Скажу от себя, что картина эта не исчерпывает собой всего многообразия нашей жизни, но можно ручаться, что она одновременно и удивительна, и правдива. Впрочем, судить об этом самостоятельно сможет любой, кому рано или поздно попадет в руки дневник Михаила Булгакова.
Глава первая
Царь в красной короне
Велик был и страшен год по Рождестве Христовом 1918-ый…
Или нет, погодите, не так. Подлинно страшен был год, помню это как сейчас, и еще сто шестьдесят миллионов человек помнят, но точно ли велик? Пожалуй, что и да, что и велик по некотором размышлении. И года не прошло с февраля, когда пало все, а уж черный мой гроб с окостенелыми от холода останками снесли на кладбище села Никольское, где служил я – кем? Неужели доктором?
Постойте, постойте, опять не то, все в голове мутится и прыгает, фейерверк взорвался, все бежит и скачет, как при гетмане в Киеве. Не мог я быть доктором на кладбище, да и не было при кладбище такой должности. Но доктором я точно служил – это помню как ясный день, – в местной больнице. Служил до тех пор, как пришел царь в красной короне, схватил меня за горло и сдавил так, что искры посыпались из глаз жены моей Таси, в девичестве Татьяны Николаевны Лаппы. Это она, Тася, металась между аптеками, доставая мне лекарство, благодаря которому я жил и благодаря ему же умирал каждый день, а потом умер окончательно.
Гроб мой несли добрые крестьяне, которых я пользовал и которые не раз за мои труды обещали меня же и убить – если я полечу их не так, как, по их мнению, следует.
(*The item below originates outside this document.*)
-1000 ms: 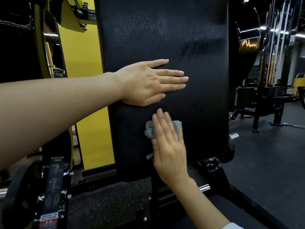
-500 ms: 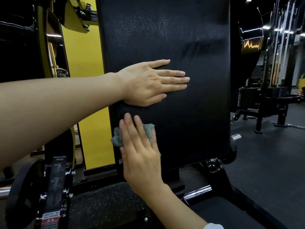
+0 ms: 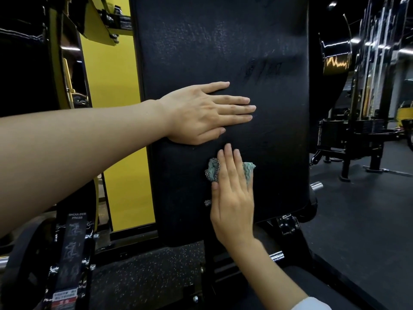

Но я избавил их от лишней работы, я убил себя сам, точнее сказать, убил меня царь в красной короне, имя которому морфий.
Была осень или даже зима, и я продрог в своем утлом гробу, как последний сукин сын. Руки и ноги мне при отпевании, по обычаю, связали, но при выносе развязать забыли, и я лежал, не имея сил сбежать с собственных похорон. Священник отец Дионисий хрипловато распевал «Трисвятое», меня несли по улице, и дикий ветер завывал мне в уши.
На кладбище гроб не опустили в могилу почему-то, но развели огромный костер, в котором и вознамерились меня сжечь вместе с гробом, уподобив тем самым индусам и прочим диким. Я хотел было воспротивиться, но рот мой был надежно заклеен смертью. Пламя между тем разгоралось, бросая рваные багровые блики на мое мертвое лицо. Со стороны, вероятно, казалось, что я корчусь, охваченный негодованием или даже сатанински смеюсь над своей непутевой жизнью.
Однако мне сделалось не до смеха, когда я увидел, что меня и в самом деле хотят сжечь. Я пришел в ужас. Вместо того, чтобы опуститься в благодетельную прохладу могилы и там ждать Страшного суда, в который не очень-то верил, я должен буду сгореть в адском пламени прямо здесь, испытывая при том чудовищные муки. Это ложь, что мертвые ничего не чувствуют: они чувствуют, и еще как! Трудно передать словами, что почувствовал я, когда гроб снова подняли и понесли к костру… Ужас, ужас нечеловеческий, впору мне было умереть, если бы я уже не был мертвым. Наверное, все-таки разорвал бы я объятия смерти и восстал – от одного только ужаса восстал бы, а не для каких-то благих дел. Но тут появилась жена моя Тася и закричала, что меня нельзя, никак нельзя сжигать на костре.
– Он не доктор, – кричала Тася, – он беллетрист. А беллетристы не горят, вы слышите, не горят!
На этих обнадеживающих словах я и проснулся. В окна глядело ледяное черное утро, и это была Вязьма, куда меня перевели из Никольского по состоянию здоровья. Жена, бедная, спала как убитая, запрокинув голову – из-за меня она очень уставала.
Тася была моей единственной защитой. Я боялся, что если о злосчастной моей болезни узнают на службе, то погонят ко всем чертям, да еще и в больницу положат, где мне придет безусловный конец. Именно поэтому я взял слово с Таси, что при любых обстоятельствах она не отдаст меня в больницу, и слово это Тася пока держала.
Мне, однако, требовалось ехать в Москву, и я отпросился у главного врача. Родные все знали, что я хочу получить освобождение от воинской повинности. Война, революция, пациенты – всё это так осточертело мне, что я намеревался бросить Вязьму и вернуться обратно в Киев. Но было у меня в Москве еще одно дело, о котором я никому не говорил. Когда-нибудь историки литературы назовут это дело «Николай Михайлович Покровский» и напишут о нем статьи и монографии. Для меня же Покровский был просто родной дядя, который обещал найти врача, чтобы вылечить племянника от злосчастного недуга.
Именно поэтому Тася осталась в Вязьме, а я в тот же день оказался в Обуховом переулке у дяди Коли.